Busch brothers cause trouble
Kyle Busch (pictured) didn't enjoy a season filled with all positive highlights. The Joe Gibbs Racing driver intentionally wrecked Ron Hornaday Jr. in a NASCAR Camping World Truck Series race at Texas Motor Speedway, ending Hornaday's shot at the title and landing himself a severe penalty. Busch was parked for the weekend, spending the Sprint Cup race on the pit box watching Michael McDowell drive his car, then sponsor M&Ms pulled off the car for the final two races of the year. Kyle wasn't alone in drawing penalties from NASCAR, though. Older brother Kurt Busch chastised his team on radio and had a pair of confrontations with media members. The final came in the season finale, after which he was fined $50,000 for an inappropriate gesture and what the sanctioning body deemed disrespect toward a media member after a fan video of his tirade hit YouTube. He parted ways with Penske Racing in early December.
Kyle Busch marked his NASCAR season the same way he has for years - with lots of trips to Victory Lane. Busch moved among the all-time greats, becoming just the third NASCAR driver to snare 100 wins in the top three series. With his win in the Nationwide Series race at New Hampshire Motor Speedway, Busch hit the mark. He also tied the all-time Nationwide wins record of 49. At the time, he also had 22 wins in Sprint Cup and 29 in the Truck series.

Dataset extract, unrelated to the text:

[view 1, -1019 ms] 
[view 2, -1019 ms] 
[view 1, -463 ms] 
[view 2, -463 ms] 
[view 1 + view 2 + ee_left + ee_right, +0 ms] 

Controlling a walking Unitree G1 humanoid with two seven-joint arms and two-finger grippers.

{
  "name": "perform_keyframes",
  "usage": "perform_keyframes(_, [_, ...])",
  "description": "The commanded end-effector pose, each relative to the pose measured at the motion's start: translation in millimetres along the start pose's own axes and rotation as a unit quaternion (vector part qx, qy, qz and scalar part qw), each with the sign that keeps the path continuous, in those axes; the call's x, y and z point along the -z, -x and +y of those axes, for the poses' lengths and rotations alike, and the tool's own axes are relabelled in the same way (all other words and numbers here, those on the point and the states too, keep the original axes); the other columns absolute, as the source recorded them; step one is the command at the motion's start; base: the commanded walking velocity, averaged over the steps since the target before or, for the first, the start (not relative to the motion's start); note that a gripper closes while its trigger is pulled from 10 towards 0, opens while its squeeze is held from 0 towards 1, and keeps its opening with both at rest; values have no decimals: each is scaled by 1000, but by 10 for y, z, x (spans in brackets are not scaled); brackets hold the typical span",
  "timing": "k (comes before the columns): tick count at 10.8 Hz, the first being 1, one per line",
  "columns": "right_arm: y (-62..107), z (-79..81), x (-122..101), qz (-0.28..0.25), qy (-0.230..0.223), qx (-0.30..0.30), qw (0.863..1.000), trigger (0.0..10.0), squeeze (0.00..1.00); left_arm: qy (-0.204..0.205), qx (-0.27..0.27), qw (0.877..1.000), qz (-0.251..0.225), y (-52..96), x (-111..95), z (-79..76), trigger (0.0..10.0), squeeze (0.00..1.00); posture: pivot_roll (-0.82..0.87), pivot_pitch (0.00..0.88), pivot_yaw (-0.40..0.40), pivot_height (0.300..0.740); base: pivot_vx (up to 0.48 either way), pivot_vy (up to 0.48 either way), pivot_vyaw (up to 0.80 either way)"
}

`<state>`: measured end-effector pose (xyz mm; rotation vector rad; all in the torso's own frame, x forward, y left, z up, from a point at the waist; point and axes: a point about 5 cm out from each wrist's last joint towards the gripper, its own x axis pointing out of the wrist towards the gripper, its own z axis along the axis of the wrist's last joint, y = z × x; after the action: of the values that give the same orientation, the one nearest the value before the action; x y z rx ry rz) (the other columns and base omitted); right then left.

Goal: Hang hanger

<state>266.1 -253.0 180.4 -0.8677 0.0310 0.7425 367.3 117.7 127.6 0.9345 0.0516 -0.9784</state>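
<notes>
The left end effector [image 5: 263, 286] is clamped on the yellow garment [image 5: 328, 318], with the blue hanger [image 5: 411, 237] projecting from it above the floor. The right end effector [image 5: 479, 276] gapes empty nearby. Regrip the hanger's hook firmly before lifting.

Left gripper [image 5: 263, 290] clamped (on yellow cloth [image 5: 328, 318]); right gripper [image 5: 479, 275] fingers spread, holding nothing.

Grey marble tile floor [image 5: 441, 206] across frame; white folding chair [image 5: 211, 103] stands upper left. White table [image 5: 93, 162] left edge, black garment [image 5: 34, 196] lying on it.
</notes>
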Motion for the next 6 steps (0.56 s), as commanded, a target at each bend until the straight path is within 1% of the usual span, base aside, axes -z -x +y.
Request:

Jeff Gordon etched his name into another piece of NASCAR history and further bolstered his status as one of the all-time greats this season. Gordon stormed to victory at Atlanta Motor Speedway, not only improving his standing for the year, but also taking his 85th career NASCAR Cup win. That broke him free of a tie with Darrell Waltrip and Bobby Allison on NASCAR's all-time wins list and gave him sole possession of third. He now ranks behind only Richard Petty (200 wins) and David Pearson (105 wins) on that list.
Trevor Bayne wins big
A day after turning 20, a little-known driver took a legendary team to a new level of glory. Bayne made his debut in Sprint Cup racing at Daytona International Speedway in the season-opening Daytona 500. Driving a limited schedule for the long-running Wood Brothers Racing team, he not only made the race, but pulled off the stunning upset. He charmed a NASCAR nation and opened the season in stellar form for the No. 2 moment of the season. Bayne would be one of five first-time winners in a season when those dominated the big races. Regan Smith won the Southern 500 and Paul Menard won the Brickyard 400 to etch their names into NASCAR history. David Ragan earned his first career win, at Daytona in July, and Marcos Ambrose won at Watkins Glen International to introduce fans to a whole new slate of victors.
To the wire
Tony Stewart (left) and Carl Edwards embodied everything that a championship should be. They battled to the wire - including in the season finale, where aggressive driving and daring strategy netted Stewart the race win and the title in a tiebreaker scenario. Edwards was calm and collected throughout the Chase, steadily reeling off top finishes and posting a worst finish of 11th. Stewart was all-out, winning five of the 10 Chase races, including that riveting season finale. The moment of the year was unquestionably the closing segment of that Homestead race. With Stewart gambling on fuel strategy and making three-wide passes at will with Edwards chasing him down. It was an epic, riveting moment in NASCAR - and one that fans will remember for years to come.